▸ **What you are asked to do**
All of the data must be returned word for word.

▸ **Given information**
=-=-=

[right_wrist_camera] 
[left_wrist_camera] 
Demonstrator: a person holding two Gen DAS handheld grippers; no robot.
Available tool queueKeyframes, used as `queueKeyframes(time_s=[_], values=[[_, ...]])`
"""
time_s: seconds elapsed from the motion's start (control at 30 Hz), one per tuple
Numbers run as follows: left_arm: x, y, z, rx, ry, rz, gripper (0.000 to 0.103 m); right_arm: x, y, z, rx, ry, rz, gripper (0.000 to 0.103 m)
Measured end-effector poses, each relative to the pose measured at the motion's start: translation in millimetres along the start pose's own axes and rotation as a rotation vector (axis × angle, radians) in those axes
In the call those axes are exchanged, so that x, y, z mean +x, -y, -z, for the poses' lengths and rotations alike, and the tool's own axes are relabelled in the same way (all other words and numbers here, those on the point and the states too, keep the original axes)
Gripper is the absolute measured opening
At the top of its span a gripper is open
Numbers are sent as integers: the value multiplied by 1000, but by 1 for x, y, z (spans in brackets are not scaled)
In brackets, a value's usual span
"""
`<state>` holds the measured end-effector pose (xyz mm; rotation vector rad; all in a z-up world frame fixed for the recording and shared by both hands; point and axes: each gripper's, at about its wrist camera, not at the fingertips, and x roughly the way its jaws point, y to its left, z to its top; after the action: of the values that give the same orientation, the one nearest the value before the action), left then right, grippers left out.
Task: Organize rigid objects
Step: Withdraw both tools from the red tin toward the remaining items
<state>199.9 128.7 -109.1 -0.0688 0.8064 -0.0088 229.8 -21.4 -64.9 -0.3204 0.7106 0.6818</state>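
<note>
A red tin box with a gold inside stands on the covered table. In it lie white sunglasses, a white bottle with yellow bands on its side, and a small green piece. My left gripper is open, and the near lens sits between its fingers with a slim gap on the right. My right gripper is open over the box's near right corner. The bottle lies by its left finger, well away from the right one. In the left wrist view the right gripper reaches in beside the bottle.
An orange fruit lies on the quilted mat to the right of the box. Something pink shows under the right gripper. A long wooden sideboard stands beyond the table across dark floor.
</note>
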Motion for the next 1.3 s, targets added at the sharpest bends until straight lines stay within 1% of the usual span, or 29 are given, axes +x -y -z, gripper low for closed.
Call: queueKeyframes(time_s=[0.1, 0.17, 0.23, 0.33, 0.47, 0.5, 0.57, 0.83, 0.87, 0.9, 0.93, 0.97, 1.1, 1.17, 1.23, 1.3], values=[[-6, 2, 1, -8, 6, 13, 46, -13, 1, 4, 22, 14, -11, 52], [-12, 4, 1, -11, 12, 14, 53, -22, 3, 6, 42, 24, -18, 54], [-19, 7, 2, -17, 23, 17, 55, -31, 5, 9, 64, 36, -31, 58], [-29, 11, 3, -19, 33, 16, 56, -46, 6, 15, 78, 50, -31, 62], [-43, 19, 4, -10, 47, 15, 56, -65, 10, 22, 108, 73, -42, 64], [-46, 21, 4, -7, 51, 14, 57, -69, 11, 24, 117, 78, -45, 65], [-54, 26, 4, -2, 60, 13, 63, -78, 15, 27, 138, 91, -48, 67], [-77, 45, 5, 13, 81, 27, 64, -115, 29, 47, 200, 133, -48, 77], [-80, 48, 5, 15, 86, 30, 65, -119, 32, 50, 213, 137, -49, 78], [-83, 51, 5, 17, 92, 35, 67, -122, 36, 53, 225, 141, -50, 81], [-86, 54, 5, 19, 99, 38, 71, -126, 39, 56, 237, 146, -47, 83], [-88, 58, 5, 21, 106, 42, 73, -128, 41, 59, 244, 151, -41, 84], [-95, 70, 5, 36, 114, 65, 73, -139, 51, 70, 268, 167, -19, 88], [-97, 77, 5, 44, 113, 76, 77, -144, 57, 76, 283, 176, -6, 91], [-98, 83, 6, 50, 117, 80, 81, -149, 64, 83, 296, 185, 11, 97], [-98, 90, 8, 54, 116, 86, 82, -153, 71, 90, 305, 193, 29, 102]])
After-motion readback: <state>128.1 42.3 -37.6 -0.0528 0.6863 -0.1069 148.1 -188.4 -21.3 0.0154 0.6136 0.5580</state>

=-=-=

▸ **Your response**
[right_wrist_camera] 
[left_wrist_camera] 
Demonstrator: a person holding two Gen DAS handheld grippers; no robot.
Available tool queueKeyframes, used as `queueKeyframes(time_s=[_], values=[[_, ...]])`
"""
time_s: seconds elapsed from the motion's start (control at 30 Hz), one per tuple
Numbers run as follows: left_arm: x, y, z, rx, ry, rz, gripper (0.000 to 0.103 m); right_arm: x, y, z, rx, ry, rz, gripper (0.000 to 0.103 m)
Measured end-effector poses, each relative to the pose measured at the motion's start: translation in millimetres along the start pose's own axes and rotation as a rotation vector (axis × angle, radians) in those axes
In the call those axes are exchanged, so that x, y, z mean +x, -y, -z, for the poses' lengths and rotations alike, and the tool's own axes are relabelled in the same way (all other words and numbers here, those on the point and the states too, keep the original axes)
Gripper is the absolute measured opening
At the top of its span a gripper is open
Numbers are sent as integers: the value multiplied by 1000, but by 1 for x, y, z (spans in brackets are not scaled)
In brackets, a value's usual span
"""
`<state>` holds the measured end-effector pose (xyz mm; rotation vector rad; all in a z-up world frame fixed for the recording and shared by both hands; point and axes: each gripper's, at about its wrist camera, not at the fingertips, and x roughly the way its jaws point, y to its left, z to its top; after the action: of the values that give the same orientation, the one nearest the value before the action), left then right, grippers left out.
Task: Organize rigid objects
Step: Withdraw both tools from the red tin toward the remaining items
<state>199.9 128.7 -109.1 -0.0688 0.8064 -0.0088 229.8 -21.4 -64.9 -0.3204 0.7106 0.6818</state>
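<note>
A red tin box with a gold inside stands on the covered table. In it lie white sunglasses, a white bottle with yellow bands on its side, and a small green piece. My left gripper is open, and the near lens sits between its fingers with a slim gap on the right. My right gripper is open over the box's near right corner. The bottle lies by its left finger, well away from the right one. In the left wrist view the right gripper reaches in beside the bottle.
An orange fruit lies on the quilted mat to the right of the box. Something pink shows under the right gripper. A long wooden sideboard stands beyond the table across dark floor.
</note>
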Motion for the next 1.3 s, targets added at the sharpest bends until straight lines stay within 1% of the usual span, or 29 are given, axes +x -y -z, gripper low for closed.
Call: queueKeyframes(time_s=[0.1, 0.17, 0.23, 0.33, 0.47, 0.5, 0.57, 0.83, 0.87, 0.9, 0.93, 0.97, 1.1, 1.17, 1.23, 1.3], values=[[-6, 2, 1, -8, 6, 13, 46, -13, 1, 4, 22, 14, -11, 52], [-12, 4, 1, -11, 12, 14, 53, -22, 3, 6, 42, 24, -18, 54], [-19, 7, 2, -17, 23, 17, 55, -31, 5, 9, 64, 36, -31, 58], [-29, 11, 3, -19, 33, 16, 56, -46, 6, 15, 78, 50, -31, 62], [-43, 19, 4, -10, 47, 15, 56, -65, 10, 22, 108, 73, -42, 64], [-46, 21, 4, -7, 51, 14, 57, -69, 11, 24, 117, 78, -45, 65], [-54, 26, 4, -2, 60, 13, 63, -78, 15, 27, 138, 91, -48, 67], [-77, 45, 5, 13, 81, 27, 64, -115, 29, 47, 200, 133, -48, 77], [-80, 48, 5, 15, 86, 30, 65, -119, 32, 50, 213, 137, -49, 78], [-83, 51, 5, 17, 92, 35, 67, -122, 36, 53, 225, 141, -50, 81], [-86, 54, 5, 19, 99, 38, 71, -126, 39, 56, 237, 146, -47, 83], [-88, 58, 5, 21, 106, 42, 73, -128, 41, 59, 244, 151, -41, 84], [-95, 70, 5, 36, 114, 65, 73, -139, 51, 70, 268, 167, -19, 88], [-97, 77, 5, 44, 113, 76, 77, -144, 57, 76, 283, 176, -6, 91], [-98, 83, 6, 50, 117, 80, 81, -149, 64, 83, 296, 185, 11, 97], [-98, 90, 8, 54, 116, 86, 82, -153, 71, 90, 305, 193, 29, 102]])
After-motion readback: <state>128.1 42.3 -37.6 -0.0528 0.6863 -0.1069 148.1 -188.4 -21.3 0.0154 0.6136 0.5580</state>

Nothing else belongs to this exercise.